Seu cheiro—lavanda e pergaminho—envolveu-o. Sua respiração se misturou à dele. E sua boca, já sem timidez, aprofundou o beijo lentamente, com desejo e saudade.
Por um instante, permitiu-se fechar os olhos. Parar de pensar.
Sentir.
Os lábios dela se moveram com mais certeza agora, inclinando a cabeça levemente, guiando-o. Não foi perfeito—ela nunca tinha feito isso antes. Mas não importava.
Parecia… sincero.
Um som suave escapou de sua garganta. Nem um gemido, nem uma palavra—apenas o ar, preso entre nervos e desejo.

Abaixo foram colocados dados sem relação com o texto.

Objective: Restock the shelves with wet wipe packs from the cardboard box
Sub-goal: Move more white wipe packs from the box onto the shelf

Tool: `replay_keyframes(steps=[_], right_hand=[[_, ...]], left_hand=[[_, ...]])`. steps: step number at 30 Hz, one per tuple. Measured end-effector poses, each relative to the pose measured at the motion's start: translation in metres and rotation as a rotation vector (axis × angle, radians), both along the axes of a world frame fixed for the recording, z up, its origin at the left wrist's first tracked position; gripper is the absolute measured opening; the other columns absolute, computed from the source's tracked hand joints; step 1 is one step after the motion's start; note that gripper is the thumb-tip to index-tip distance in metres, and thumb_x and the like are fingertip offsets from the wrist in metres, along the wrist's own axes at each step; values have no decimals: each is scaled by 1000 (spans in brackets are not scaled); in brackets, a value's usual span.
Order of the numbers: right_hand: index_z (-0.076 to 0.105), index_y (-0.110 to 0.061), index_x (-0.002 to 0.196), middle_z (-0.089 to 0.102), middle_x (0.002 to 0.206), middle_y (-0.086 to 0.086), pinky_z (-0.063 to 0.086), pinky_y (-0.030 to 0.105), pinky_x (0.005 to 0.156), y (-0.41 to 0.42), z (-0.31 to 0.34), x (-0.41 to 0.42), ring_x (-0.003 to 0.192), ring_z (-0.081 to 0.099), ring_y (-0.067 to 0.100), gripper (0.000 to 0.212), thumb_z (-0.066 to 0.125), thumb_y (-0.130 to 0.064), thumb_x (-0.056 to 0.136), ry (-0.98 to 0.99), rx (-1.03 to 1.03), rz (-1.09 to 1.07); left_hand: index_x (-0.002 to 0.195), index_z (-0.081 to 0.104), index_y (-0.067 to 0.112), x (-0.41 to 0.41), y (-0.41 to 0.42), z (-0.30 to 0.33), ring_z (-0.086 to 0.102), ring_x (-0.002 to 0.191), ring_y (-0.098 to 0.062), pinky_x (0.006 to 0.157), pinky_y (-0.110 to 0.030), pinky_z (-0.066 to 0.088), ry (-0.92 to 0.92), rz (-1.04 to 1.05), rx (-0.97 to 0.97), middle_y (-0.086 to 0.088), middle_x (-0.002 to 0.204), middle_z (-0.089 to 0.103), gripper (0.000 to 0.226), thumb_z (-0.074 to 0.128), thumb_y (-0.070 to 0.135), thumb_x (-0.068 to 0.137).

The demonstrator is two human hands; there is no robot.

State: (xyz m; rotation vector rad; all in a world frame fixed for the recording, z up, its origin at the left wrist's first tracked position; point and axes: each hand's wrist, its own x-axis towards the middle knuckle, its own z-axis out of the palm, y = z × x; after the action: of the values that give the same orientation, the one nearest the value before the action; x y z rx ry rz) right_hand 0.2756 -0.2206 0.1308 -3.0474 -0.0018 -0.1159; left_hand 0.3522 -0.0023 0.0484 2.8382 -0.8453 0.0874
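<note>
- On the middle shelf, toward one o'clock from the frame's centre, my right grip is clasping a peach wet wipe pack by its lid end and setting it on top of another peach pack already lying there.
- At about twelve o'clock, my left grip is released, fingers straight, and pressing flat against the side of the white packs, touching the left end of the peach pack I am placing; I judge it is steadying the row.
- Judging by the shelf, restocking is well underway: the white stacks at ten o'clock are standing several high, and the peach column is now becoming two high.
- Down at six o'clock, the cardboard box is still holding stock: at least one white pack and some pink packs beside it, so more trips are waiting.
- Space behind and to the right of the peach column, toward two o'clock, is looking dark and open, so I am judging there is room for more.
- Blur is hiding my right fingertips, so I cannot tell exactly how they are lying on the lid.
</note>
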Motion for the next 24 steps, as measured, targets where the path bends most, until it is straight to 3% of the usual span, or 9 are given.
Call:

E então, lentamente, ela se afastou.
Sua testa descansou suavemente contra a dele, a respiração curta e entrecortada. Suas bochechas estavam coradas de rosa, os olhos nebulosos, mas atentos. As mãos permaneciam sobre seu peito. Ainda cavalgando nele, as pernas de cada lado, o cabelo rosa caindo ao redor como uma cortina que fechava o mundo.
Ela não se moveu imediatamente. Não sorriu. Apenas… o olhou.